Required work:
Only the count should appear in your answer: how many lines of the data below contain the word "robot"?

[Items listed in a dataset]
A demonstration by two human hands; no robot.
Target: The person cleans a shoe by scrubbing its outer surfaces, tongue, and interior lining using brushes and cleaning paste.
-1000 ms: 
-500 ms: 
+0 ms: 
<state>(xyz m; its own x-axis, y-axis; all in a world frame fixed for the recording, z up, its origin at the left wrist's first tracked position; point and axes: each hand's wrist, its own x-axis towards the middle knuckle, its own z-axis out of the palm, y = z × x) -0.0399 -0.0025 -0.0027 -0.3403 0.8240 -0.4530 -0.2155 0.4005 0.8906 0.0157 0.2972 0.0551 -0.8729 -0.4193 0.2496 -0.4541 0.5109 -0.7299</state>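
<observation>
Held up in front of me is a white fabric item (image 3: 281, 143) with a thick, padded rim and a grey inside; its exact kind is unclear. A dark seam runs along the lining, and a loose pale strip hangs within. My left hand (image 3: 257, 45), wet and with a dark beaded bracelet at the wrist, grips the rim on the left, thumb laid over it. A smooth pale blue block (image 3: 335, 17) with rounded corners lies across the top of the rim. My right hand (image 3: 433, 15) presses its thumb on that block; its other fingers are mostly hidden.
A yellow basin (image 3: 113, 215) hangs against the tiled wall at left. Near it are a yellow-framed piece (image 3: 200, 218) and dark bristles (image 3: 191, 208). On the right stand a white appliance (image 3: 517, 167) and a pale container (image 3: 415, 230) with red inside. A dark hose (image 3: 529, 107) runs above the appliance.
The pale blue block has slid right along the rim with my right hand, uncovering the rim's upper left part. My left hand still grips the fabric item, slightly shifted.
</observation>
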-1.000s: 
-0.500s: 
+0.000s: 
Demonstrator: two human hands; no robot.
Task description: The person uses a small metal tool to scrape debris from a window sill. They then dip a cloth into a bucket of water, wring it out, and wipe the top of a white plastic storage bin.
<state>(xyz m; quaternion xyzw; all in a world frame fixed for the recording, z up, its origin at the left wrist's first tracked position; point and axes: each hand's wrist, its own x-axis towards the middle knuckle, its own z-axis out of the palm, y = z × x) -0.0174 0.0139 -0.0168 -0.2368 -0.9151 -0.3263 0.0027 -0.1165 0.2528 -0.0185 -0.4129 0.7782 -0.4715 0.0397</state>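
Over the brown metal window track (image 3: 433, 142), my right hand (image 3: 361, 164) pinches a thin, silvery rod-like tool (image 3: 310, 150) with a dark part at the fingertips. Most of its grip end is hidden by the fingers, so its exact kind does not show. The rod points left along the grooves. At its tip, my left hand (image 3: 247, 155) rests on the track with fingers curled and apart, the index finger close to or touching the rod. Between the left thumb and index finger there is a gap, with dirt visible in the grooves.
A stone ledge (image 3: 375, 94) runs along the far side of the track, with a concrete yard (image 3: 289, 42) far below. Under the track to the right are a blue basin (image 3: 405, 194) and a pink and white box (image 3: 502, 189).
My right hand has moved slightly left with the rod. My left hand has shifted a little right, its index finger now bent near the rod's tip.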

Response area:
2